Thursday, January 17, 2019

In EGG, Marianna Palka/Risa Mickenberg delve into motherhood, womanhood, career and men


Marianna Palka is at it again. After gracing us with the fine, thoughtful and very sexual rom-com, Good Dick, back in 2008, she went on to give us the little-seen but one of 2017's best films, Bitch. Palka wrote and directed those two groundbreakers. With her latest, EGG, she has directed a screenplay by Risa Mickenberg (her first) that seems a very good fit for Ms Palka's interests and skills.

Bitch is streaming now via Netflix. If you haven't seen it, do. It's a difficult movie that goes places I don't think any other film quite has. It turns itself -- and will likely turn you -- inside out, moving from the most intense and difficult anger into, well, you'll see. Ms Palka consistently challenges us, and her gauntlet is worth running.

In her new film, she and Ms Mickenberg explore what "motherhood" means to three very different women (and of course to us, her audience) along with some ideas about feminism, career, male entitlement and, yes, much of the rest of the usual baggage. Yet in the hands of the these two filmmakers (Ms Palka is shown at left), nothing is quite as simple nor as obvious as it may first appear.

There are three women involved in the "motherhood" here, two of which are played by Alysia Reiner, below, left, and Christina Hendricks, right, who were "best friends" in art school a decade or more ago but have not kept up with each other much since.

Reiner, a relatively successful conceptual artist, is having a go at motherhood via a surrogate, while Hendricks, who gave up art but married "well," is very much pregnant and seemingly quite proud of it. Initially these two, along with their husbands, seem like the kind of hypocritical cliche-spouters who you're going to love to hate.
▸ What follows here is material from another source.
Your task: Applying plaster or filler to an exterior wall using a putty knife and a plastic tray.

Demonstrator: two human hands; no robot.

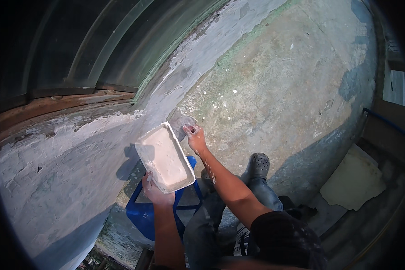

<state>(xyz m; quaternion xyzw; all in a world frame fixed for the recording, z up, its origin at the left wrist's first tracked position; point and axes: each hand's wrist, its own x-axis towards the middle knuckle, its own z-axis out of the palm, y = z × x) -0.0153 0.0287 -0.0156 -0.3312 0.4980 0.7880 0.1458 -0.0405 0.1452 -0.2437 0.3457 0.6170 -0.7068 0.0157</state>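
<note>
A shallow rectangular tray (186, 155) with a whitish rim holds a pale, creamy paste (163, 159). My left hand (157, 191) grips the tray by its near left corner, thumb over the rim. Close by the tray's far right edge, my right hand (195, 138) is closed in a pinch on a thin, flat grey putty scraper (180, 120). The scraper's blade is smeared with pale paste and lies in front of the wall base; whether it touches the surface I cannot tell. White smears mark my right forearm and fingers.
A blue plastic stool (141, 213) stands beneath the tray. A patchy whitish wall (63, 175) runs along the left, below dark window panels (112, 40). White drips spot the worn concrete (274, 103). My grey clog (259, 165) rests there; a broken pale board (353, 177) lies at right.
</note>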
But wait. As usual with Palka, things proves not quite so easy.

The movie is divided into sections: first Reiner's, then Reiner's and Hendricks', and finally one devoted to these two plus the beautiful blond surrogate, delightfully played by Anna Camp, above. Everyone's views -- both their pretense and their actual wants and needs -- are aired and given their due, and you will eventually find yourself having to deal with these characters as complex and very problematic people deserving of more than any easy dismissal.

The women, at least. The two men -- nicely played to reveal depths of needy narcissism and male entitlement, by Gbenga Akinnagbe (as Reiner's hubby, shown above, left) and David Alan Basche, as Hendricks', shown above, second from right) -- are mostly poster boys for, yes, narcissism and male entitlement. But both actors make the most of their duplicitous naughtiness, so that they remain fun to smirk at and enjoy.
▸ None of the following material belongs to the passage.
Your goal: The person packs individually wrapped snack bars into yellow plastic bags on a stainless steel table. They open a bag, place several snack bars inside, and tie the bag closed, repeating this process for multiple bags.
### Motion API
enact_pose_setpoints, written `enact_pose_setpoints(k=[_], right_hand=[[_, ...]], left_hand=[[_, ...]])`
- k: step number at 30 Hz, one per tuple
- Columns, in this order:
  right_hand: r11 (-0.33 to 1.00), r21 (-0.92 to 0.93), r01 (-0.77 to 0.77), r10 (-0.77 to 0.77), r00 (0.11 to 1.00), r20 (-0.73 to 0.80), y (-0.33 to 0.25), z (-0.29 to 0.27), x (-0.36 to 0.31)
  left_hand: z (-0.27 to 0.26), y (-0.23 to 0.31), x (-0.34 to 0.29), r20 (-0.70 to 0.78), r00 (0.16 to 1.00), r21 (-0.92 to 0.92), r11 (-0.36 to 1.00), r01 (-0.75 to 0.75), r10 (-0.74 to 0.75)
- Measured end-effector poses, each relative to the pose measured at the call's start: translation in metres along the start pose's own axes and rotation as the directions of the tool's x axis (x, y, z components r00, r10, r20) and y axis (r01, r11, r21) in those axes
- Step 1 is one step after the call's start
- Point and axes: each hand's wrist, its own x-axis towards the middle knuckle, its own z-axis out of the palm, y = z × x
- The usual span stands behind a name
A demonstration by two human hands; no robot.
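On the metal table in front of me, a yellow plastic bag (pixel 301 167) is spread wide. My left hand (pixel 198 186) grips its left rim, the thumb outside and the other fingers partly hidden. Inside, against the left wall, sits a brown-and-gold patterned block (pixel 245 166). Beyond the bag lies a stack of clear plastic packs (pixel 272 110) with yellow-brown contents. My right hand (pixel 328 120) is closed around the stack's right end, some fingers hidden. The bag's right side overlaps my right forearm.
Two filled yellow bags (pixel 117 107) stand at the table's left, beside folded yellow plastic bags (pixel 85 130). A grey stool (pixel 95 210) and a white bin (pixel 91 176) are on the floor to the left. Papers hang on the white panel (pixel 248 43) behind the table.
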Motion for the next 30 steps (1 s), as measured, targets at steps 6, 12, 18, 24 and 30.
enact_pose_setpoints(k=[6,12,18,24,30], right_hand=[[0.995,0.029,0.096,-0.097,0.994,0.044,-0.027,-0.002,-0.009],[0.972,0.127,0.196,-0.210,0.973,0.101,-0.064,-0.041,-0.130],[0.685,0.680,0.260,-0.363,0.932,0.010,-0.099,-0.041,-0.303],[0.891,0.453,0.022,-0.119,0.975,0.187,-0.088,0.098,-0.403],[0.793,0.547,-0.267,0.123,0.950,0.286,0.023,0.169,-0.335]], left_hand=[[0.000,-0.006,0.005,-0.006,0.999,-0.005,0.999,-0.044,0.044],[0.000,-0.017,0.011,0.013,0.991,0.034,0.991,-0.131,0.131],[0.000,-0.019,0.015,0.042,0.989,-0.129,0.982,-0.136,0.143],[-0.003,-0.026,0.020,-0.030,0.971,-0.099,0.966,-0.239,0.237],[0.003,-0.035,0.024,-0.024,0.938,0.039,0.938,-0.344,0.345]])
The movie rightly belongs to Reiner, Hendricks and Camp, and all three come through quite beautifully, though in the last analysis, the film belong to Ms Reiner. A striking presence (as she was as well in Orange Is the New Black and Equity), here, she is given the chance to open up, reveal more layers of feeling, and actually touch us.

Hendricks, in the slightly smaller role, does the same and with lovely subtlety and ease, while Ms Camp, playing a lady with less on the ball, proves able to hold her own shakier ground quite well. There's a nice sense of theatricality here -- the movie is mostly shot on a single set, so the dialog counts for more than usual -- and there is also a kind of genuine modesty at work.

Egg knows what it's about and what it needs to accomplish, and it manages all this with -- along with some anger -- surprising empathy and grace. From Gravitas Ventures and running just 84 minutes, the film opens theatrically this Friday, January 18, in Los Angeles at the AMC Universal Cinema at Citywalk Hollywood, and in New York City at the Roxy Cinema Tribeca. Simultaneously, Egg will be available nationwide via VOD.